| DESCRIPTION OF THE TASK |
Every line of the material that follows must be printed again exactly.
+++ DATA BELOW +++
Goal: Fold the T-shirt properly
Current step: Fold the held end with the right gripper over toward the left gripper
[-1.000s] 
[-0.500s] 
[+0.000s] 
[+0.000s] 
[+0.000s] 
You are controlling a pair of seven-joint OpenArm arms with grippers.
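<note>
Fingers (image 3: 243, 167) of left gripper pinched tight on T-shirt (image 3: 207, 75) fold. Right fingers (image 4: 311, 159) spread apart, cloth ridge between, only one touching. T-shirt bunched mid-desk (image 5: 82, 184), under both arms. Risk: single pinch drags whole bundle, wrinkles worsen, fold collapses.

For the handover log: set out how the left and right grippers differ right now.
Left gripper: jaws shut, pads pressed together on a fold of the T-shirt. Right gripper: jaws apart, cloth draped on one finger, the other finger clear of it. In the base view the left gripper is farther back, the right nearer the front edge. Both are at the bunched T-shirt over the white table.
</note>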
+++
| ANSWER TO THE PROBLEM |
Goal: Fold the T-shirt properly
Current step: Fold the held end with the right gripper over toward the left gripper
[-1.000s] 
[-0.500s] 
[+0.000s] 
[+0.000s] 
[+0.000s] 
You are controlling a pair of seven-joint OpenArm arms with grippers.
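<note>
Fingers (image 3: 243, 167) of left gripper pinched tight on T-shirt (image 3: 207, 75) fold. Right fingers (image 4: 311, 159) spread apart, cloth ridge between, only one touching. T-shirt bunched mid-desk (image 5: 82, 184), under both arms. Risk: single pinch drags whole bundle, wrinkles worsen, fold collapses.

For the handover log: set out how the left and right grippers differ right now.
Left gripper: jaws shut, pads pressed together on a fold of the T-shirt. Right gripper: jaws apart, cloth draped on one finger, the other finger clear of it. In the base view the left gripper is farther back, the right nearer the front edge. Both are at the bunched T-shirt over the white table.
</note>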

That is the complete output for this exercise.